RECORDED DATA Block Start
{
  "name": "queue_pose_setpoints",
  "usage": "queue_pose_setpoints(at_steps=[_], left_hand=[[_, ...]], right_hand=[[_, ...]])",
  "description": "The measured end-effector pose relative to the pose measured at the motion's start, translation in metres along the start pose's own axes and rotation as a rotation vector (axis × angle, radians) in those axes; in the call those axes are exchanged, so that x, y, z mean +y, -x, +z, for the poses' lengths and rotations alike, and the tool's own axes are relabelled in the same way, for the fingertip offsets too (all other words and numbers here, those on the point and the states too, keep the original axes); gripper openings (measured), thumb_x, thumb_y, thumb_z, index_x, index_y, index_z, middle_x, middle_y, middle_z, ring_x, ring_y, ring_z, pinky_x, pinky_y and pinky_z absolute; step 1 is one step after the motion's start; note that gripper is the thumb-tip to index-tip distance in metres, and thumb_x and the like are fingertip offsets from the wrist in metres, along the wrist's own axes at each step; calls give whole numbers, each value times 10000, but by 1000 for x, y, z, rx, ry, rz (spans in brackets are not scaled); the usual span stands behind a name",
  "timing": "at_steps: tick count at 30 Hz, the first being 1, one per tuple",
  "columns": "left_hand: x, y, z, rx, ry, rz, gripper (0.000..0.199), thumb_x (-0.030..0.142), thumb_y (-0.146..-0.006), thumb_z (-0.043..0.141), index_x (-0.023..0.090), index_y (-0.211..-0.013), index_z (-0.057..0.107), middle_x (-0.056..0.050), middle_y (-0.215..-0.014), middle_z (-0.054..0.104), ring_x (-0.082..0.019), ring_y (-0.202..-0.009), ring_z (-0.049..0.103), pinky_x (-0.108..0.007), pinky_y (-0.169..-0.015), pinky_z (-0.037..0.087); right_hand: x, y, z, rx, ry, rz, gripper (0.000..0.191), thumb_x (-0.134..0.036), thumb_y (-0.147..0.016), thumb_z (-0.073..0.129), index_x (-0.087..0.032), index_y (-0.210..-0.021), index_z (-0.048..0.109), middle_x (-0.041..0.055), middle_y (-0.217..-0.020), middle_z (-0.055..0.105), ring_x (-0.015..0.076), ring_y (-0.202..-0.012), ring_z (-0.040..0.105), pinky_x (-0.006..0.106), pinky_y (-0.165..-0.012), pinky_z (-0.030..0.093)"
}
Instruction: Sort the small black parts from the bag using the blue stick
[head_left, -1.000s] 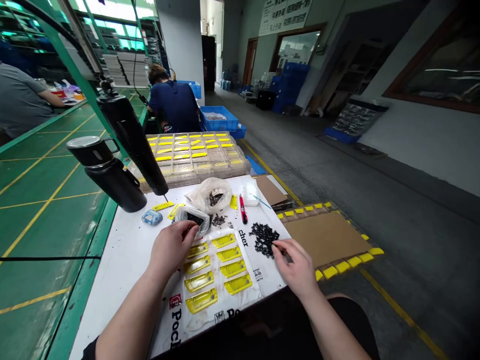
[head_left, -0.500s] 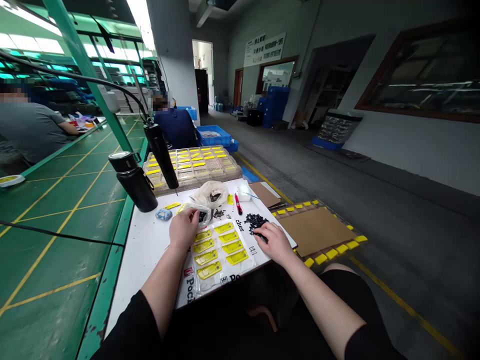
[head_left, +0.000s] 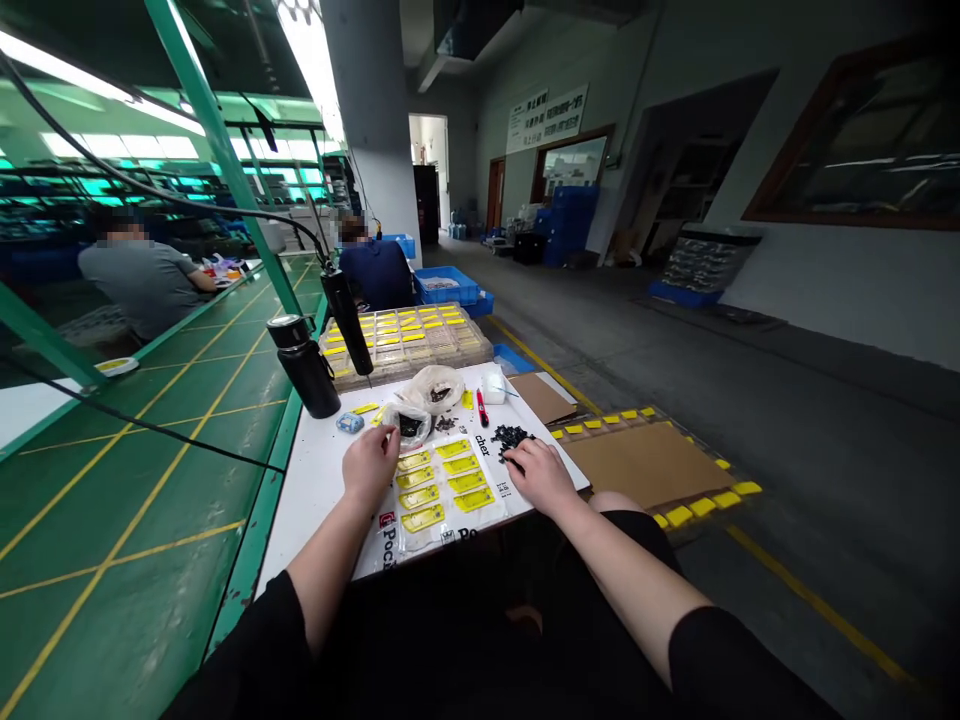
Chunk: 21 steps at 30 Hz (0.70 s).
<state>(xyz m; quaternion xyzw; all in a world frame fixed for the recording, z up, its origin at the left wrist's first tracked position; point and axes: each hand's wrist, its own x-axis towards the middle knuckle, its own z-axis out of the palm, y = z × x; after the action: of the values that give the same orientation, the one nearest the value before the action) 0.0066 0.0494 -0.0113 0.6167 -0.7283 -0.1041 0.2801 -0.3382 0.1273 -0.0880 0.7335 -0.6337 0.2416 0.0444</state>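
My left hand (head_left: 370,464) is pinched beside an open plastic bag (head_left: 421,432) of black pieces; whatever sits between its fingertips is too small to make out. At the edge of a heap of small black parts (head_left: 512,436), my right hand (head_left: 543,474) has its fingers curled down, and their tips are hidden. Between the hands, yellow handle-shaped plastic pieces (head_left: 423,518) lie in two columns on a clear plastic sheet. Behind them are a second bag (head_left: 437,380) with dark parts and a few loose small dark parts (head_left: 445,425).
A red box cutter (head_left: 481,408) and a white container (head_left: 493,386) lie at the board's far right. A black flask (head_left: 306,372) stands left, near a hanging black electric screwdriver (head_left: 348,325). Trays of yellow pieces (head_left: 405,338) are stacked behind. Two people sit further off.
The view has shifted, so the scene sits further right. My right hand has drawn its fingers closer in at the black heap. My left hand stays by the bag.
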Motion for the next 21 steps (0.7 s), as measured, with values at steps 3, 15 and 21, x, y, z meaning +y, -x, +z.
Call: queue_pose_setpoints(at_steps=[3, 15, 21], left_hand=[[-15, 33, -9, -23, -32, 13, 415, 532, -1085, 565, 190, -1232, 749, -99, -1260, 764, -192, -1131, 719, -446, -1101, 585], [-76, 137, -32, 82, -158, -61, 435, 530, -1083, 476, 242, -873, 724, -19, -889, 781, -183, -815, 742, -304, -762, 531], [-84, 148, -18, 173, -232, 41, 382, 463, -1077, 555, 259, -781, 686, 13, -748, 683, -135, -693, 691, -269, -655, 498]], right_hand=[[-2, 0, -3, -7, 9, -3, 191, -312, -1066, 687, -190, -1197, 754, 75, -1159, 717, 234, -1154, 660, 479, -1091, 533], [0, 2, 0, 65, 12, -97, 202, -281, -1080, 618, -238, -1121, 811, 81, -1115, 729, 239, -1076, 648, 403, -981, 477], [17, 21, 17, 165, 8, -214, 281, -340, -1080, 561, -264, -1100, 831, 88, -1115, 774, 255, -1043, 708, 431, -957, 508]])
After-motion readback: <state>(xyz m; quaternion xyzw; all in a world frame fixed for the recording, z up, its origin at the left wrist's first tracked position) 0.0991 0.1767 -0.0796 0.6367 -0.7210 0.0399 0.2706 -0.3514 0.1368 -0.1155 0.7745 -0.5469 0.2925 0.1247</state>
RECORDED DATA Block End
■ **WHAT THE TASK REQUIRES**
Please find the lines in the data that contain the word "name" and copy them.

■ **THE ANSWER**
  "name": "queue_pose_setpoints",
  "description": "The measured end-effector pose relative to the pose measured at the motion's start, translation in metres along the start pose's own axes and rotation as a rotation vector (axis × angle, radians) in those axes; in the call those axes are exchanged, so that x, y, z mean +y, -x, +z, for the poses' lengths and rotations alike, and the tool's own axes are relabelled in the same way, for the fingertip offsets too (all other words and numbers here, those on the point and the states too, keep the original axes); gripper openings (measured), thumb_x, thumb_y, thumb_z, index_x, index_y, index_z, middle_x, middle_y, middle_z, ring_x, ring_y, ring_z, pinky_x, pinky_y and pinky_z absolute; step 1 is one step after the motion's start; note that gripper is the thumb-tip to index-tip distance in metres, and thumb_x and the like are fingertip offsets from the wrist in metres, along the wrist's own axes at each step; calls give whole numbers, each value times 10000, but by 1000 for x, y, z, rx, ry, rz (spans in brackets are not scaled); the usual span stands behind a name",

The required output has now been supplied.